Angelina wrapped her arms around Dewey's waist, pulling his body against hers. She touched the thick brown hair that sprung from his scalp and thanked the lord that he was alive and largely unharmed. He'd cried so hard when the fire department lifted him out of the dumpster that Angelina had worried that he'd gotten a concussion.

The fire marshall had assured her that what she did was the right thing. If felt all wrong, though -- slinging her baby into her arms and tossing him so haphazardly out of the flames that he could, feasibly, have landed anywhere. True, she had been aiming for the soft bed of trash open below, but she hadn't had any real faith that her aim would prove correct.

The doors opened again. The driver glanced at her in the rearview mirror as Angelina stumbled to her feet, heaving the heavy backpack stuffed with everything salvageable from the apartment. She lifted Dewey onto her hip, almost falling to the side under his heavy, sleeping weight.
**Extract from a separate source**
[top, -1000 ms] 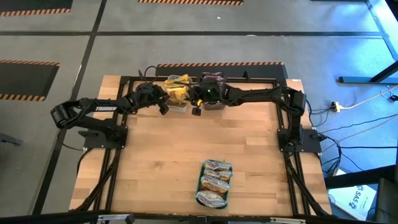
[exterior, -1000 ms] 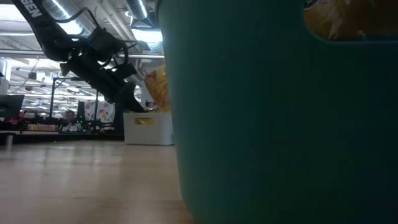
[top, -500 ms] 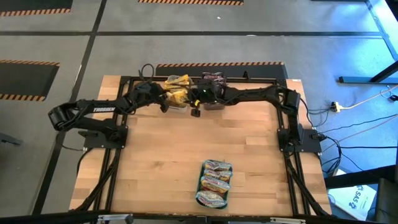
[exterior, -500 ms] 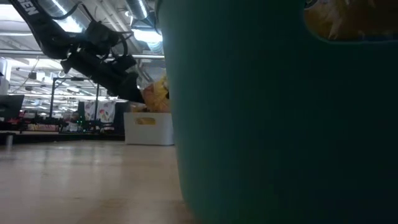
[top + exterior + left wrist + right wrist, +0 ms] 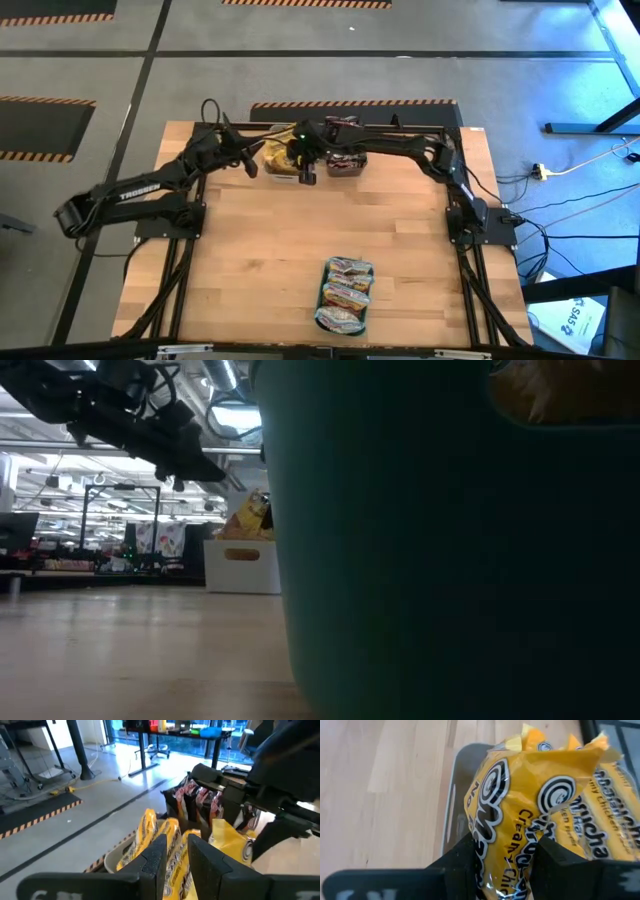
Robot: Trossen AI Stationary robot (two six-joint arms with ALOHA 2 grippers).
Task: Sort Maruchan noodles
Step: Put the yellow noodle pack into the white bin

She hadn't eaten anything since last night and the world began to spin as soon as she stood.

The block of time between her seat and the road seemed to disappear for her. Suddenly, the cold surrounded them and the darkness became a wall, penetrated only by the darting arrows of car lights as they zipped past, uncaring.

Angelina felt the rhythm of Dewey's heartbeat change, jumping forward and then back again. He lifted his sweaty head from her shoulder, eyes still shut. "Mama," he muttered. His eyebrows fell together, lip wobbling.

"Please, Dewey." Angelina tucked his head against her neck and began to shuffle down the road towards where she thought the phone ought to be. "Don't cry. Not now."

While she walked, the cold seeped past her jacket and she knew that she could not call Ellen. No, Ellen would be a cough drop, relieving the symptoms for just a moment. What she needed was hard medicine, a cure that would not end after she had tired out her welcome. Who could that be? Who, these days, would be willing to take her in and keep her.

She didn't think of who she wanted to call until the phone was already in her hand. Angelina placed Dewey gently on the sidewalk beside the backpack, ordering him to stop his whining (I'm cold, I'm hungry, I'm tired) and sit still. With quaking hands, Angelina began to dial the number of one of the last people who even noticed her anymore: her boss at the restaurant, a man named Robert Spurling. As the phone rang, she pleaded to the lord that he would pick up. Luckily, or perhaps, unluckily, he did.